La perspective exotérique qui vient d’être décrite cache, comme bien souvent en symbolique, une perspective ésotérique, et ici surtout, alchimique. La Licorne principalement, puis le Singe, le Lion, le Miroir, sont des "pièces à conviction alchimiques" connues. Il n’y suffit pas, cependant, à démontrer la volonté d’exprimer un sens alchimique à ces tapisseries, dans le chef de son ou de ses auteurs.
C’est l’étendard qui nous interpelle, et qui permet le revirement de notre appréciation, ou le passage de l’exotérique à l’ésotérique.

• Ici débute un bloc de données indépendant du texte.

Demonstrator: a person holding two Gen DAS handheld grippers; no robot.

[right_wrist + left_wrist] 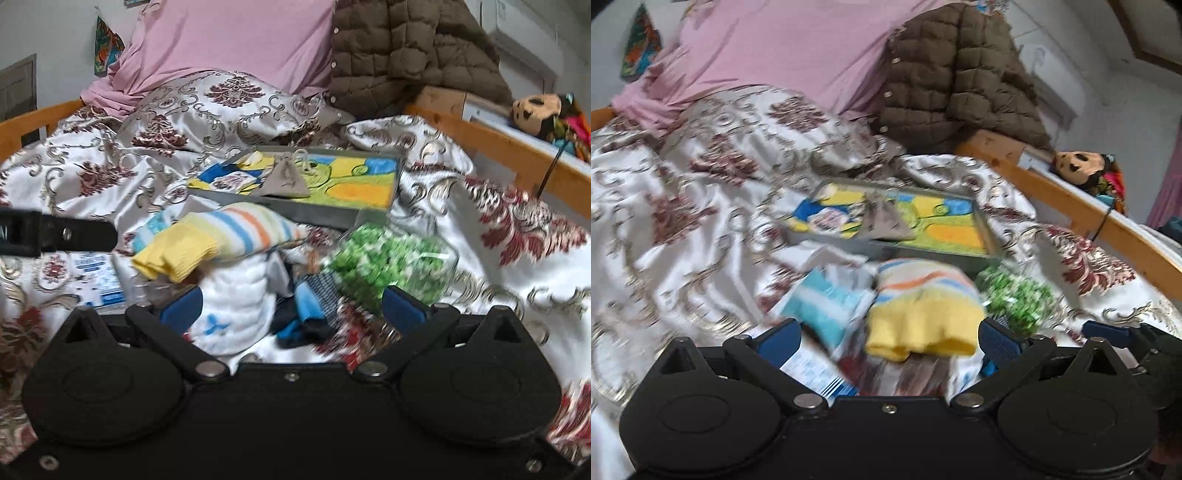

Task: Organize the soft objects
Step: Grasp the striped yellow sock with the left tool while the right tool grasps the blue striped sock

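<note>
A striped sock with a yellow cuff (923,314) lies on the patterned bedspread, just ahead of my left gripper (890,339), whose jaws stand wide open around its cuff without touching. A teal striped cloth (823,306) lies left of it. My right gripper (291,310) is open over a white cloth with a blue whale (236,310) and dark blue socks (310,317). The striped sock (221,240) sits beyond them. A grey tray (306,216) behind the pile holds a colourful towel and a small grey pouch (288,181).
A clear bag of green and white pieces (388,258) lies right of the pile. A blue and white packet (96,277) is at the left. A pink pillow (783,48) and brown quilted jacket (960,74) lean at the headboard. A wooden bed rail (1089,218) with a doll (1082,170) runs along the right.
</note>
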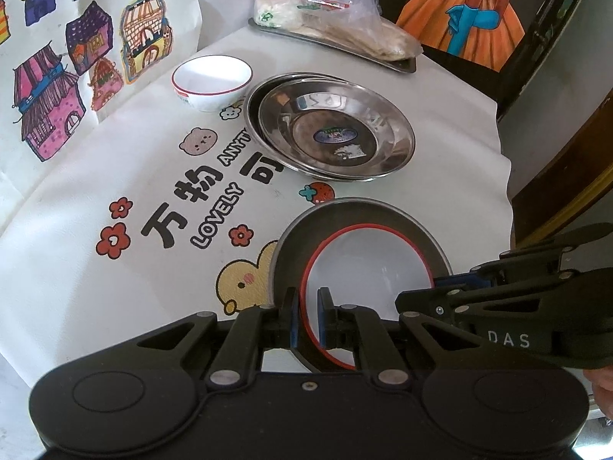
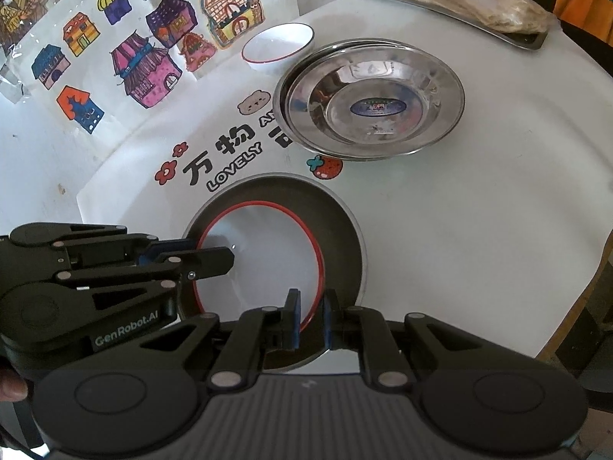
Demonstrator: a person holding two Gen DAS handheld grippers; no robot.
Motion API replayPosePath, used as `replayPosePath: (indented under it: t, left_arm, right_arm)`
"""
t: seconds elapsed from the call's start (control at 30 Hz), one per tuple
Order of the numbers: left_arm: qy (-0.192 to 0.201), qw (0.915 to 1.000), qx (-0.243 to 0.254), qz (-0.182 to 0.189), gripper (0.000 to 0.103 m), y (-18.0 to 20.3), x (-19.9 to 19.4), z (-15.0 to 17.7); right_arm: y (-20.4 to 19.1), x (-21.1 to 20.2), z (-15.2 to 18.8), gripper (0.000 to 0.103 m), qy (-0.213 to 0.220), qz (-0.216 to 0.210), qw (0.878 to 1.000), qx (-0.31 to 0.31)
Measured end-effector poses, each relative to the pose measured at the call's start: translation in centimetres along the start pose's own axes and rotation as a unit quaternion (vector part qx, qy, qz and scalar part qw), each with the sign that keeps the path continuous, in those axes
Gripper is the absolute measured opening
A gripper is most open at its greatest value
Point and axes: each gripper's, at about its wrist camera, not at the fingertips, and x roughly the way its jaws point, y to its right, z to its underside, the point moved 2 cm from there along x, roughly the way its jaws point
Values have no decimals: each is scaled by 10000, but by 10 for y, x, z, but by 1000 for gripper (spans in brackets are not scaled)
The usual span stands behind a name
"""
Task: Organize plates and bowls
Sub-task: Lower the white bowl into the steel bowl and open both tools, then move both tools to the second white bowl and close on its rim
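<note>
We see the left gripper (image 1: 309,318) with its jaws nearly together, pinching the near rim of a white bowl with a red rim (image 1: 364,264), which sits inside a dark grey plate (image 1: 291,241) on the table (image 1: 115,306). The right gripper (image 2: 311,320) pinches the same red rim on the opposite side, one pad inside the bowl (image 2: 264,260) and one outside it, over the grey plate (image 2: 341,237). Beyond them, past a printed strawberry, lie two stacked steel plates (image 1: 333,126), the upper one sitting slightly off-centre. A second white bowl (image 1: 212,81) stands upright just beside those plates, towards the wall with its drawings of houses. At the far edge of the table a metal tray (image 1: 398,64) carries bagged food (image 1: 345,27).
</note>
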Motion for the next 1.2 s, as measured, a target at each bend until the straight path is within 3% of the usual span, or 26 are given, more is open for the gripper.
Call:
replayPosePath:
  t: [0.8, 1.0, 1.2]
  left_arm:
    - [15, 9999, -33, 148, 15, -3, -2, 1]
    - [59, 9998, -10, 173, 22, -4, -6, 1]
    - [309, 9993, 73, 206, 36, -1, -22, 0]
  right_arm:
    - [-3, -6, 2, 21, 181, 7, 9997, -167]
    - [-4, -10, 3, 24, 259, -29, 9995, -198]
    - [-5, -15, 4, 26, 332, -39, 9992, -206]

"De gueules à la bande d'azur chargée de trois croissants d'argent"… On pourrait y voir - pourquoi pas ? -, les armoiries de la cité de Lunéville, aux couleurs près... Il pourrait s’agir des armes de la famille Le Viste, ce qui est plus vraisemblable, mais n’empêche pas de penser que les Le Viste aient eu connaissance des secrets alchimiques, jusqu’à les manifester dans leur "logo familial", pour le dire en termes contemporains…
(Edmond du Sommerard, conservateur du musée de Cluny en 1842, établit un lien entre l’étendard de la tapisserie et les armes des Le Viste, famille de juristes établie à Lyon, dont plusieurs membres se firent remarquer à la cour des ducs de Bourgogne. Une descendante de cette famille introduisit les tapisseries au château de Boussac, avant leur rachat, en ces lieux, par le Musée de Cluny).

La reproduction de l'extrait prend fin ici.